この夏もつい先日、親子そろって久しぶりに滑床をおとずれた。
二人の子供は大喜び、バスから見る移り変わる景色をあくことなく見つめている。緑が美しい。
若い人の多いキャンプ場で私たちのように子供連れは少ない。楽しそうな若人の笑い声や歌声になんだか急に若返ったよう。
バンガローを借りる。二畳足らずの小屋の中には、相合い傘あり、○○高有志とか○○部とか、さまざまの落書きがあり、青春の一コマ一コマの思いが残され、思わず楽しくなる。

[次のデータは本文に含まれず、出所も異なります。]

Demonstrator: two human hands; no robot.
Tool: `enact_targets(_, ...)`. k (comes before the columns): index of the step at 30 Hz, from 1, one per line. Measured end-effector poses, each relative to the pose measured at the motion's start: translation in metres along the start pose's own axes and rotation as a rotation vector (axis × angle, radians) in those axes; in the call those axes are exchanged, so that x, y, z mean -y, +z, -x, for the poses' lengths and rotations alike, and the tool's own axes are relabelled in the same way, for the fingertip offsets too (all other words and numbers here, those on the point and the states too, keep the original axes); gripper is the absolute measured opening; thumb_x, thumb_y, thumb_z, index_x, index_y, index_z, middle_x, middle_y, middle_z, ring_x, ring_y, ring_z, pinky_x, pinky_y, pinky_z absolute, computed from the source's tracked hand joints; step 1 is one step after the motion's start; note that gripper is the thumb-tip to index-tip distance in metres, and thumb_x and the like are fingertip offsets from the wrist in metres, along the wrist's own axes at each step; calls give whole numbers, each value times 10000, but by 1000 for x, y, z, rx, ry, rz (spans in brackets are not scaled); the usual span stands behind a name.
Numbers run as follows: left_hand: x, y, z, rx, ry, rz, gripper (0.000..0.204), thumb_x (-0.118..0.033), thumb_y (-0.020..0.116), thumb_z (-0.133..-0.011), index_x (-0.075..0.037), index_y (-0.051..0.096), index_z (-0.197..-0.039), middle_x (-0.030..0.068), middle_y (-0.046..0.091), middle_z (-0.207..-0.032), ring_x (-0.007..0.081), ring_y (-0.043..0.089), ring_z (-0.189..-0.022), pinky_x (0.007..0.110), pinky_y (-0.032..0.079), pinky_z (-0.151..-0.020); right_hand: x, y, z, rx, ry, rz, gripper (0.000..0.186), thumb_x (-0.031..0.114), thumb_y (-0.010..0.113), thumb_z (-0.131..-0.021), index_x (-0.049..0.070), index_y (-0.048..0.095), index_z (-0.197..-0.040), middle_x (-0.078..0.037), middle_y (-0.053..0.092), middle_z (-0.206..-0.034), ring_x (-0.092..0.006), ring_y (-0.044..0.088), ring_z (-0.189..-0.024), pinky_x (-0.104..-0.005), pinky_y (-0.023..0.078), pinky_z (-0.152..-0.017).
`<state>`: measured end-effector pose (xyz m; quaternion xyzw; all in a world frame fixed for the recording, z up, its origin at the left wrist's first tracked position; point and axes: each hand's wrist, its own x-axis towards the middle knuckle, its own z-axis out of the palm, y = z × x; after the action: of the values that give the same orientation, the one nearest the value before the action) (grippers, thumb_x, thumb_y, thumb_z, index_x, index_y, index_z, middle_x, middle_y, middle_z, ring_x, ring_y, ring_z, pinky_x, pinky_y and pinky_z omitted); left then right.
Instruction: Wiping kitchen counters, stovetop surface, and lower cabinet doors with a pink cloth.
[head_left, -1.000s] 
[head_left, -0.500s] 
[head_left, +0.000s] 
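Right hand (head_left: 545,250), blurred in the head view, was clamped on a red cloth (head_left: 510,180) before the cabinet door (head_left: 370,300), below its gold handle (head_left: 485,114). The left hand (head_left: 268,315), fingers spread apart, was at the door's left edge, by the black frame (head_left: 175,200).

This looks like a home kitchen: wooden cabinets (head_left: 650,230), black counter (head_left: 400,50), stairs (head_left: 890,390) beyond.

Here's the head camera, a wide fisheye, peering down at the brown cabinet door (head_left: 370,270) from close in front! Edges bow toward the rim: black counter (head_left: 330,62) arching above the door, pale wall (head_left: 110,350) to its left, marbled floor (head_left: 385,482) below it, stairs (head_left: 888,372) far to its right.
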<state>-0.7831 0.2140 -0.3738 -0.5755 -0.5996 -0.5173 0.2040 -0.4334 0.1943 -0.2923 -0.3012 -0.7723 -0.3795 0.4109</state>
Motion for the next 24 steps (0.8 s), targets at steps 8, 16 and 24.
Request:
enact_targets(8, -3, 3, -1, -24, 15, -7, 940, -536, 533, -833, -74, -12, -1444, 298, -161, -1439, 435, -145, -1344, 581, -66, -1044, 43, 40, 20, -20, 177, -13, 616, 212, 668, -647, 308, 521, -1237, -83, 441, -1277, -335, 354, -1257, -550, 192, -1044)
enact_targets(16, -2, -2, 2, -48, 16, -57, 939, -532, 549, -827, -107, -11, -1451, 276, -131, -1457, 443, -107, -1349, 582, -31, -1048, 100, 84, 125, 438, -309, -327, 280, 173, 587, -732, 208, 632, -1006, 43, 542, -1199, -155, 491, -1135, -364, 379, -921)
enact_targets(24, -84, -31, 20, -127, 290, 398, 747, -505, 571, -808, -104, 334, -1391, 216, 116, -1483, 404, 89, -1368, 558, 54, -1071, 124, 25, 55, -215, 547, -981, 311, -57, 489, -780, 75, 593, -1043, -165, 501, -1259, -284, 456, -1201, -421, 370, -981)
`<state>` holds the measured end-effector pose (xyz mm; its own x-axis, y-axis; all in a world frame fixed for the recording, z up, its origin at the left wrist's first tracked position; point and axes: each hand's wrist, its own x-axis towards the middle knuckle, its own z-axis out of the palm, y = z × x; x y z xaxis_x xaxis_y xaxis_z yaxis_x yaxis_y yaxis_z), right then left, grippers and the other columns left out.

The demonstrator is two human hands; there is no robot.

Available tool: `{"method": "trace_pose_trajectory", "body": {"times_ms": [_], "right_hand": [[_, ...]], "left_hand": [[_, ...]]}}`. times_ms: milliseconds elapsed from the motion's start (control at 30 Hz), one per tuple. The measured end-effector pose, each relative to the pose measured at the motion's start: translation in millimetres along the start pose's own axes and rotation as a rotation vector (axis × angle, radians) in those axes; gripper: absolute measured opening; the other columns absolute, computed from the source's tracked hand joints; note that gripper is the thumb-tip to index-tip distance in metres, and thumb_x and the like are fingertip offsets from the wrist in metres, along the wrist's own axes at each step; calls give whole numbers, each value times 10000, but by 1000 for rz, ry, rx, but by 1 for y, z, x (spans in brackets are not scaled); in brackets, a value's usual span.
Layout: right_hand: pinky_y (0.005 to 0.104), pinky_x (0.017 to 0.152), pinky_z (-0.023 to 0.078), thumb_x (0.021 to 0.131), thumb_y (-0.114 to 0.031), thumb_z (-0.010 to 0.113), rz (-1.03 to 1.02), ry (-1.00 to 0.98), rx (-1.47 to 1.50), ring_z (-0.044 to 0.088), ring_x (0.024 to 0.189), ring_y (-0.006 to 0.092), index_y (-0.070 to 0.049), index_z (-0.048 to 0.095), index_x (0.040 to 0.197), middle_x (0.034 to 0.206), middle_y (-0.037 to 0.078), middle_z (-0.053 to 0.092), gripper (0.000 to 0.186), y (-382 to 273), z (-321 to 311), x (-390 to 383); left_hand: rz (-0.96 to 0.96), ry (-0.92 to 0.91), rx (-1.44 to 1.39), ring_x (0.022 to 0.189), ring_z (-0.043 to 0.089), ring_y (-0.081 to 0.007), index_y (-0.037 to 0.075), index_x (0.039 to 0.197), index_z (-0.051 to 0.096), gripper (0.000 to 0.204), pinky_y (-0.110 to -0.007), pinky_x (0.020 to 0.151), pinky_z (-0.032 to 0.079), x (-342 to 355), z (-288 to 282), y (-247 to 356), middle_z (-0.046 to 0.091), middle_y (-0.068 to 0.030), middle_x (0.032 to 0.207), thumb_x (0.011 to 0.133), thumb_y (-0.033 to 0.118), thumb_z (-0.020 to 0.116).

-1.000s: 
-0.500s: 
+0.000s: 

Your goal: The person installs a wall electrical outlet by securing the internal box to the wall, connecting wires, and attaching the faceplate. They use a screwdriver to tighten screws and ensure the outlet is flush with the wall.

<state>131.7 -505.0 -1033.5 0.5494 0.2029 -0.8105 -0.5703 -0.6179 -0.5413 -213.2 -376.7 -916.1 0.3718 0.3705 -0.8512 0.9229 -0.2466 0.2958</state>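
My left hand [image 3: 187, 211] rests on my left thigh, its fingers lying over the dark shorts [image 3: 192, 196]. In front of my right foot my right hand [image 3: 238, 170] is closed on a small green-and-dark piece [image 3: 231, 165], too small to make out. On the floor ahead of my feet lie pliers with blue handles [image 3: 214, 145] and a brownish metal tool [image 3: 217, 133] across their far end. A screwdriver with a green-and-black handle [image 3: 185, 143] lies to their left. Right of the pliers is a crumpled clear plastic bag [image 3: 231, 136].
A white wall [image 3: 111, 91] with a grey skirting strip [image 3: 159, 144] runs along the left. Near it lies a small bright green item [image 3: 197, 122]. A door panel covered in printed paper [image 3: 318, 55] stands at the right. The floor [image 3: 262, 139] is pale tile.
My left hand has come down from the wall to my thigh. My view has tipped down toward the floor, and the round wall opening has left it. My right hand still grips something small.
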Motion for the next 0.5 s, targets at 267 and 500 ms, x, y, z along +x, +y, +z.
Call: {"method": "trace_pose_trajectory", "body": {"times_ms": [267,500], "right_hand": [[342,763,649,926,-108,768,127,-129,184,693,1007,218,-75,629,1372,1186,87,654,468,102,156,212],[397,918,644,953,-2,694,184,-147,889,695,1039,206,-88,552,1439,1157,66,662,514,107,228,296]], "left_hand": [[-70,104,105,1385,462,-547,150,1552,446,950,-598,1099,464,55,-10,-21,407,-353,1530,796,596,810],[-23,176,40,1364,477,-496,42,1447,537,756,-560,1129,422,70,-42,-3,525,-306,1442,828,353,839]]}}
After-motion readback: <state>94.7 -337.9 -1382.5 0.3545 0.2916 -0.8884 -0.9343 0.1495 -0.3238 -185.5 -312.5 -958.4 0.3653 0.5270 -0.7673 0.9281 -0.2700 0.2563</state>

子供はすっかりこの赤い屋根の小さな小屋が気に入ったらしく「いいな、いいな」を連発している。清流のせせらぎと緑に囲まれ、私たち夫婦も子供もごきげんである。雑草のにおいもなつかしい。
めまぐるしい、スピード時代の世の中に、子供たちに豊かな心、情緒的なものを与え求めるのは難しいかもしれないけど、この大自然の中で子供たちが伸び伸びとたわむれている姿に本当に心楽しくなる。
海水パンツになり、清流の岩のあいだの浅い所で水遊びに興じている子供たち。
主人の腕にぶらさがり水の中で、キャーキャーとさわぐ声が岩の上にすわっている私の耳にはいってくる。
来年は一晩泊まろう。
バンガローにロウソクをともし、ハンゴウごはんを、子供たちに食べさしてやろう。
それともテントを借りてキャンプをしようかな。
主人と二人、来年のことをいうと鬼が笑うといいながらも話はつきない。
子供は帰りのバスの中で、私と主人に一人ずつもたれかかって眠ってしまった。
どうかこの子供たちにとってきょう一日が楽しい思い出として、幼い心にともってくれますように。